{Originally posted to the Washington Free Beacon}
The Trump administration disclosed that Iran is behind the construction of several underground tunnels leading into Israel that Hezbollah militants and other terror forces have been using to conduct attacks, according to multiple U.S. officials who spoke to the Washington Free Beacon and communicated fears that Tehran is preparing to lead a “massive regional war.”
The public identification of Iran isn’t likely to surprise international observers, but signals aggressive moves by the Trump administration to tie Iran to the rise of terrorism not just in Israel, but across the Middle East, where Iranian-backed militants continue to strike U.S. interests and allies.
The Obama administration, in contrast to Trump, was careful to avoid singling out Iran as the chief force for terrorism against Israel and U.S. allies in the region in hopes of appeasing the hardline regime as it sought to ink the landmark nuclear pact that Trump abandoned earlier this year.
Senior U.S. officials familiar with Israel’s discovery of these new tunnels—a tactic long used by Hezbollah and Hamas to conduct cross-border raids against Israeli civilians and military personnel—say they mark a massive escalation by Iran’s terror proxies.
The Israeli military conducted operations to destroy the tunnels earlier this week, shortly after Secretary of State Mike Pompeo held a one-on-one meeting with Israeli Prime Minister Benjamin Netanyahu on the sidelines of a NATO meeting in Brussels.
The timing of Israel’s military operations signal a deep coordination with the Trump administration, which told the Free Beacon the United States will stand side-by-side with the Jewish state as it works to thwart Iran’s terror enterprise.
Sen. Ted Cruz (R., Texas) said the tunnels show Iran used money from sanctions lifted under the Obama administration for military purposes.

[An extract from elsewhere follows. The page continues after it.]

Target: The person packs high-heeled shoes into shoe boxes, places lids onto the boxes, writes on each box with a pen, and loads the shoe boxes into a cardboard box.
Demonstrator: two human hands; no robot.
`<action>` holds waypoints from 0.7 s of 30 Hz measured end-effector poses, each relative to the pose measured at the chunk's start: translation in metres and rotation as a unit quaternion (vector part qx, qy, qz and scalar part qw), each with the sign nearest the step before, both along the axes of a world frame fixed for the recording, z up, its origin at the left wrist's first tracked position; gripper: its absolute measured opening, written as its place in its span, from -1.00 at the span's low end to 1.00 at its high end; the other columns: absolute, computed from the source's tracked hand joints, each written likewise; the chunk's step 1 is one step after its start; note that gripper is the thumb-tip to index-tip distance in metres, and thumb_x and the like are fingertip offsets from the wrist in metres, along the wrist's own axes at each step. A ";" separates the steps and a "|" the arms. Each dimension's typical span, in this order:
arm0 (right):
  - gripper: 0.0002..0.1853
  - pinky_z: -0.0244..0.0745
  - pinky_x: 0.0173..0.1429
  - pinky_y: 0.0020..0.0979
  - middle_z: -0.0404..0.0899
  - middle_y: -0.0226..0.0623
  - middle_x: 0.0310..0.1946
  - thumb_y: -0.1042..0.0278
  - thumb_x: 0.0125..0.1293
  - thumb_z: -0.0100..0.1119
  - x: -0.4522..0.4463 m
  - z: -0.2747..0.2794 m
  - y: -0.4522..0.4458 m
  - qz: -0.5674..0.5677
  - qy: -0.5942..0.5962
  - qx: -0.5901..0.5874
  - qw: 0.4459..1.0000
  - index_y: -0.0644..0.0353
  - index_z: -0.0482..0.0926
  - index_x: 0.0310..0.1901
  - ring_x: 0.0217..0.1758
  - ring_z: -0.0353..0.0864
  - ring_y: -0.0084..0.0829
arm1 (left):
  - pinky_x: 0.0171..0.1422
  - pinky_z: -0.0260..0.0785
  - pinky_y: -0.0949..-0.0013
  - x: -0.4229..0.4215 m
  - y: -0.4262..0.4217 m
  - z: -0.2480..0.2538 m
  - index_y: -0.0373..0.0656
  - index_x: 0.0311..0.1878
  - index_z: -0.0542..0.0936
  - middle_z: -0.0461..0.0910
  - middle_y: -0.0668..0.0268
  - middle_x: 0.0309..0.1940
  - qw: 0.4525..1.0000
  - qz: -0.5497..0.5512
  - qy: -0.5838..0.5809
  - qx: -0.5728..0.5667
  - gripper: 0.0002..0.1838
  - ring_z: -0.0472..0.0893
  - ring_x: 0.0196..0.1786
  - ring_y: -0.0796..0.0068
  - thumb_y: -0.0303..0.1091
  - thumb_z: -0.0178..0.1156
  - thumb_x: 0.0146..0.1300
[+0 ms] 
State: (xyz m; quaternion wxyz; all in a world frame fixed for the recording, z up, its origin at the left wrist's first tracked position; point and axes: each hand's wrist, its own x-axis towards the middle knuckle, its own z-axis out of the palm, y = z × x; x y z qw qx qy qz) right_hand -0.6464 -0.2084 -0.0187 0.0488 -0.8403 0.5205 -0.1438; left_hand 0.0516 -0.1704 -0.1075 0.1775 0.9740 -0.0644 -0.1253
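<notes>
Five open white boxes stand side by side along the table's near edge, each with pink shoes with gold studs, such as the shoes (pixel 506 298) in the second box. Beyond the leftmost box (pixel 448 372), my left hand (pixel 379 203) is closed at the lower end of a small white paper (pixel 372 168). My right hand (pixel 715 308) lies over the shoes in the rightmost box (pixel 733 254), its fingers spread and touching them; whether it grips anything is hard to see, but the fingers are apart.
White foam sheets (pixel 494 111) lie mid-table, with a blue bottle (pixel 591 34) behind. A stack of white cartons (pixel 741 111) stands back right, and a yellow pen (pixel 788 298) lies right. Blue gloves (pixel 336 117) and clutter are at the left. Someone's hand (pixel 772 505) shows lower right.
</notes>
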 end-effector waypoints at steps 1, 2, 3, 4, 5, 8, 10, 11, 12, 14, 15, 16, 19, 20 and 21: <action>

“Senator Cruz has been tracking the Israeli campaign against these attack tunnels closely, and every day brings new disturbing revelations,” said a spokesperson for Cruz. “It’s now clear that Iran used its windfall from the Obama Iran nuclear deal to arm Hezbollah for an all-out war against Israel, and that the United States must do more to undo the damage of that deal. Sen. Cruz has also been unequivocal that our Israeli allies have an absolute right to defend themselves, especially against threats and violations of their sovereignty like these attack tunnels.”
The United States remains “very troubled” by the discovery of these tunnels in Hezbollah-controlled Lebanon that led into Israel across its northern border.
“This is another example of Iran’s revolutionary foreign policy that is expansionist and destabilizing for the Middle East when Iranian backed Hezbollah is digging tunnels into another country beneath their borders,” said Brian Hook, the Trump administration’s top Iran envoy.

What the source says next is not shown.